• Work item
The required output is the line with "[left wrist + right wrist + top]" plus all lines that follow it to the end of the listing below, written out exactly, with no pictures.

• Data block
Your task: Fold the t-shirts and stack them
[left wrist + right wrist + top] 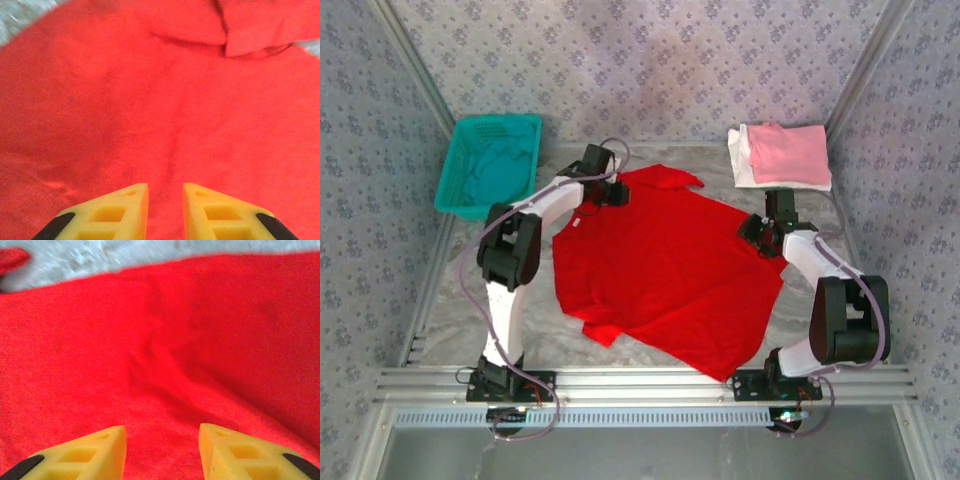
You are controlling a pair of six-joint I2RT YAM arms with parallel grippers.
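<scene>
While the red t-shirt (665,265) lies spread flat across the middle of the bench (450,300), we find a pair of fingers at each of its upper corners. The left fingers (616,192) sit over the cloth at upper centre-left of the overhead frame, just beside the collar (665,178). In their wrist view they stand only narrowly parted, smooth red fabric showing through the gap and nothing pinched between them. The right fingers (752,230) sit over the shirt's right-hand edge. We see them parted wider, cloth below them and nothing in their grip. In that wrist view the shirt's edge runs along the top of the frame, against bare grey bench.

To the upper left, a teal basket (488,165) holds the teal t-shirt (505,168). To the upper right, the pink t-shirt (788,152) rests folded on the white t-shirt (740,160), near the right fingers. Open bench shows left of the red shirt, at lower left and in a strip along the top between basket and pile. The patterned walls (640,60) close in on three sides.
</scene>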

• Exercise answer
[left wrist + right wrist + top] 
You are controlling a pair of six-joint I2RT YAM arms with parallel grippers.
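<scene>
While the red t-shirt (665,265) lies spread flat across the middle of the bench (450,300), we find a pair of fingers at each of its upper corners. The left fingers (616,192) sit over the cloth at upper centre-left of the overhead frame, just beside the collar (665,178). In their wrist view they stand only narrowly parted, smooth red fabric showing through the gap and nothing pinched between them. The right fingers (752,230) sit over the shirt's right-hand edge. We see them parted wider, cloth below them and nothing in their grip. In that wrist view the shirt's edge runs along the top of the frame, against bare grey bench.

To the upper left, a teal basket (488,165) holds the teal t-shirt (505,168). To the upper right, the pink t-shirt (788,152) rests folded on the white t-shirt (740,160), near the right fingers. Open bench shows left of the red shirt, at lower left and in a strip along the top between basket and pile. The patterned walls (640,60) close in on three sides.
</scene>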

That completes the answer to this exercise.